───── SUPPLIED INFORMATION
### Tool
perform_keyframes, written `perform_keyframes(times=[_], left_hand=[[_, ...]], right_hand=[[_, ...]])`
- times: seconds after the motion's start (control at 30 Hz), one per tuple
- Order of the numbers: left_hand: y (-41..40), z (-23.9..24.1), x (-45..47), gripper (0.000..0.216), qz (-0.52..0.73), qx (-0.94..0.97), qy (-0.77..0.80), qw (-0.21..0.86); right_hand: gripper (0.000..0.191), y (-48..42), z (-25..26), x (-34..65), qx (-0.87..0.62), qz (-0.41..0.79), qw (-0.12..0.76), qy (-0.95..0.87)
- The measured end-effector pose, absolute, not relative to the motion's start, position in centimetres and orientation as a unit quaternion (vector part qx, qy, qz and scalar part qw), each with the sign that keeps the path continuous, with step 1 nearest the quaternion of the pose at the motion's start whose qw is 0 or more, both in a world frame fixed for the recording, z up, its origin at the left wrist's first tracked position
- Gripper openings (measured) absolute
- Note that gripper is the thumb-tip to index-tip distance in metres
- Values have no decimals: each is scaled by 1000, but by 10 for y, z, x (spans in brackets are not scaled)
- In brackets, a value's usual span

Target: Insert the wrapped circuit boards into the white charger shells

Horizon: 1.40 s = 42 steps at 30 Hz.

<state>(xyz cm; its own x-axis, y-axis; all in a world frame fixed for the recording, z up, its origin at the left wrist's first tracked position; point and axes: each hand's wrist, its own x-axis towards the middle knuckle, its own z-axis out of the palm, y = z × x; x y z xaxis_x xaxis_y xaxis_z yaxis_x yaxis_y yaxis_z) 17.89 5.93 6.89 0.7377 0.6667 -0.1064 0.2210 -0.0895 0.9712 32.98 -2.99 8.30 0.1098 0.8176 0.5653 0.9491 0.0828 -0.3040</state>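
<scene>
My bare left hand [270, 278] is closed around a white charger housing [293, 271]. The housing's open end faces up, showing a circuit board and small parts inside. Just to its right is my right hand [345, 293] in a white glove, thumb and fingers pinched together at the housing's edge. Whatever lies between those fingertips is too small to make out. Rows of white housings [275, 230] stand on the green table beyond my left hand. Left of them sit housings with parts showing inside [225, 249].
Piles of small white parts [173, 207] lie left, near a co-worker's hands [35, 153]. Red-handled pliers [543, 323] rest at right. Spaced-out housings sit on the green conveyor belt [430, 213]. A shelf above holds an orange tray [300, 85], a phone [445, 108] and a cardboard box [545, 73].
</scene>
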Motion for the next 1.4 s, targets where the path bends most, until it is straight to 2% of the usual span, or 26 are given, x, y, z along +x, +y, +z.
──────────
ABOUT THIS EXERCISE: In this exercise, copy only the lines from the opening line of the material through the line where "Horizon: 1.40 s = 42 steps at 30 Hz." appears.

WRITTEN ANSWER:
### Tool
perform_keyframes, written `perform_keyframes(times=[_], left_hand=[[_, ...]], right_hand=[[_, ...]])`
- times: seconds after the motion's start (control at 30 Hz), one per tuple
- Order of the numbers: left_hand: y (-41..40), z (-23.9..24.1), x (-45..47), gripper (0.000..0.216), qz (-0.52..0.73), qx (-0.94..0.97), qy (-0.77..0.80), qw (-0.21..0.86); right_hand: gripper (0.000..0.191), y (-48..42), z (-25..26), x (-34..65), qx (-0.87..0.62), qz (-0.41..0.79), qw (-0.12..0.76), qy (-0.95..0.87)
- The measured end-effector pose, absolute, not relative to the motion's start, position in centimetres and orientation as a unit quaternion (vector part qx, qy, qz and scalar part qw), each with the sign that keeps the path continuous, with step 1 nearest the quaternion of the pose at the motion's start whose qw is 0 or more, both in a world frame fixed for the recording, z up, its origin at the left wrist's first tracked position
- Gripper openings (measured) absolute
- Note that gripper is the thumb-tip to index-tip distance in metres
- Values have no decimals: each is scaled by 1000, but by 10 for y, z, x (spans in brackets are not scaled)
- In brackets, a value's usual span

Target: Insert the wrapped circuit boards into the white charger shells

Horizon: 1.40 s = 42 steps at 30 Hz.

This exercise requires no further answer.